— Да будет благословен бог в газели-пустынножительнице! — сказал Палемон.
И он ушел в хижину за куском черного хлеба, а возвратясь, подал его на ладони быстроногому животному.
Пафнутий стоял некоторое время в раздумье, уставившись на придорожные камни. Потом он не спеша направился к своей келье, размышляя о том, что только что слышал. Ум его напряженно работал.

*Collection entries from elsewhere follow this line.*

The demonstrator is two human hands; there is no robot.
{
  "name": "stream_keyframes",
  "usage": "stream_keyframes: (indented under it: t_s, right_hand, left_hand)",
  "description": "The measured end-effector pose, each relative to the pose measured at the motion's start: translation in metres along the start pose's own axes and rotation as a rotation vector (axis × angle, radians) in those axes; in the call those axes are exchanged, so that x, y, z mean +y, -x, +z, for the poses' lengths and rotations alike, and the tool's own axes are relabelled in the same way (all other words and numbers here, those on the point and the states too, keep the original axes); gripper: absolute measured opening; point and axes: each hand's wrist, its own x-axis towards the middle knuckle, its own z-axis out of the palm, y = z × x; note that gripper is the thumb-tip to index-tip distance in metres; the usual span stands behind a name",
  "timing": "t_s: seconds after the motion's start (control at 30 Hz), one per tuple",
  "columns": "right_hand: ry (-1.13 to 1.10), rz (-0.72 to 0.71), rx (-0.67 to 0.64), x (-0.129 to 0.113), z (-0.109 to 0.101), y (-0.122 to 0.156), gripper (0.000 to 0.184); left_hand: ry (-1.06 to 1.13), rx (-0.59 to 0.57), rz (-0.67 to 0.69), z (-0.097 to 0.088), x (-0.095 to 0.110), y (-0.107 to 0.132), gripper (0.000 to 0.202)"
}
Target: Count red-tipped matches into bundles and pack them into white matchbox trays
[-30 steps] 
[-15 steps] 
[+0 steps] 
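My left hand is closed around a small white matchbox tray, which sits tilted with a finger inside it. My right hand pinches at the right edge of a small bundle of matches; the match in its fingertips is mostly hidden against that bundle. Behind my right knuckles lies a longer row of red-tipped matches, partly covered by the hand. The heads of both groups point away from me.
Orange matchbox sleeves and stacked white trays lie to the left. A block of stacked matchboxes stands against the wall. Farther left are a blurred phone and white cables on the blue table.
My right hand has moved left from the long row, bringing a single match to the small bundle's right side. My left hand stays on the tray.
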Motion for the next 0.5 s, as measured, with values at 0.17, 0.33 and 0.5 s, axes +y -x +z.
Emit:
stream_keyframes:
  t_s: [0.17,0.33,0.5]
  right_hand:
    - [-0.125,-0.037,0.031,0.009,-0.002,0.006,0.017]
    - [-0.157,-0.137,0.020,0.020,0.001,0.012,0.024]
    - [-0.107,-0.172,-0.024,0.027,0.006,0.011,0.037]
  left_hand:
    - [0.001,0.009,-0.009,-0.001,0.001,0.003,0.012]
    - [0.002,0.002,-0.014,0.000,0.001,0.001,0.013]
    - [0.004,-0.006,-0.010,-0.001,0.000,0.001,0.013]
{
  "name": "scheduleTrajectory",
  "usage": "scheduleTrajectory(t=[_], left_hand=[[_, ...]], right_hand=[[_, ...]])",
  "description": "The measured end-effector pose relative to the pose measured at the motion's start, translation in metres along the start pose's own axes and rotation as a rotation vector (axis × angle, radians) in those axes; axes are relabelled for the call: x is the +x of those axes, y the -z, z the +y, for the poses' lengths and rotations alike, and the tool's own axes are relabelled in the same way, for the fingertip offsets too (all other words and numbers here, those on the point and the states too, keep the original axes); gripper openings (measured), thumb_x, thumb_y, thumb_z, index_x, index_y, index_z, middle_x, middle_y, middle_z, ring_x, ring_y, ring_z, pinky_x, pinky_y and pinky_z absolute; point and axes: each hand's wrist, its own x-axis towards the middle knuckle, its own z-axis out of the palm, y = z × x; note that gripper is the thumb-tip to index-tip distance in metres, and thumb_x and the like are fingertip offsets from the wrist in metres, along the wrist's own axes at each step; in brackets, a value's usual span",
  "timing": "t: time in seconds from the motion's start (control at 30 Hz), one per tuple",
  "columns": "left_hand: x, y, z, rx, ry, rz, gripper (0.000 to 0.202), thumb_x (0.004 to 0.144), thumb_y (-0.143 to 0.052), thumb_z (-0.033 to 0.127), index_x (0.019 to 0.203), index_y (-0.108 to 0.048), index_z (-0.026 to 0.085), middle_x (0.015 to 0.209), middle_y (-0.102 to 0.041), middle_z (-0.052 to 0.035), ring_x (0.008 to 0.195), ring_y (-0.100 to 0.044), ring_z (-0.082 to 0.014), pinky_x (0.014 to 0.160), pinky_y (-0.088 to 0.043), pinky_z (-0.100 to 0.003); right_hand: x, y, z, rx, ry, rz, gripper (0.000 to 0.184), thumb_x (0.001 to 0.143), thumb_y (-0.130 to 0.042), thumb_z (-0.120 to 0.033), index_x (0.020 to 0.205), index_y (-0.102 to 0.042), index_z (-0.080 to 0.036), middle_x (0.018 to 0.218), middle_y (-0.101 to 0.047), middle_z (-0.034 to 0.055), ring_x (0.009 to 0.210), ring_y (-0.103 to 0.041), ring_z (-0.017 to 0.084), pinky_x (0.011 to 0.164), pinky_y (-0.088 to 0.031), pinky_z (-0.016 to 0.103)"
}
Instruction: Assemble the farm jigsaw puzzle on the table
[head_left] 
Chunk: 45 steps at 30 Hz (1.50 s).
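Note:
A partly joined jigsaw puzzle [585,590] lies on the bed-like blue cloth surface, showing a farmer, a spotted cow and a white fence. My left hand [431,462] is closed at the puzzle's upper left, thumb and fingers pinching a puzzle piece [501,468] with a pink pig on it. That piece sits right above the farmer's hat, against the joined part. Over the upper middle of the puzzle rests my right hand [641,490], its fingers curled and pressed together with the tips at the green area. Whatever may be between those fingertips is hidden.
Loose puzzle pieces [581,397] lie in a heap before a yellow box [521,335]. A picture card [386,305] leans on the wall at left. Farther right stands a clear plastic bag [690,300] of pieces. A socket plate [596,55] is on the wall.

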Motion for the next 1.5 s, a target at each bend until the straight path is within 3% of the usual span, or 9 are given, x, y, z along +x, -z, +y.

«Старец Палемон,— думал он,— мудрый советчик; ему присуща осторожность. И вот он сомневается в разумности моего намерения. Между тем я чувствую, что было бы жестоко дольше оставлять эту женщину во власти дьявола. Да просветит меня господь и да укажет мне праведную стезю!»
По дороге Пафнутий заметил ржанку, которая попалась в тенета, расставленные на песке охотником; он понял, что это самочка, ибо самец прилетел к сети и стал клювом одну за другой рвать петли, пока, наконец, в тенетах не образовалось отверстие, через которое и вырвалась его подруга. Божий человек дивился этому зрелищу, а так как в силу своей святости он легко постигал тайный смысл сущего, то понял, что попавшаяся в плен птичка — это Таис, опутанная сетями разврата, и что подобно тому, как самец ржанки клювом перекусил конопляные нити, он сам при помощи суровых увещаний должен разорвать невидимые узы, держащие Таис в лоне греха. Поэтому он воздал хвалу господу и утвердился в своем первоначальном намерении. Но, увидев затем, что самец сам попался лапками в сеть, которую только что порвал, Пафнутий снова впал в сомнение.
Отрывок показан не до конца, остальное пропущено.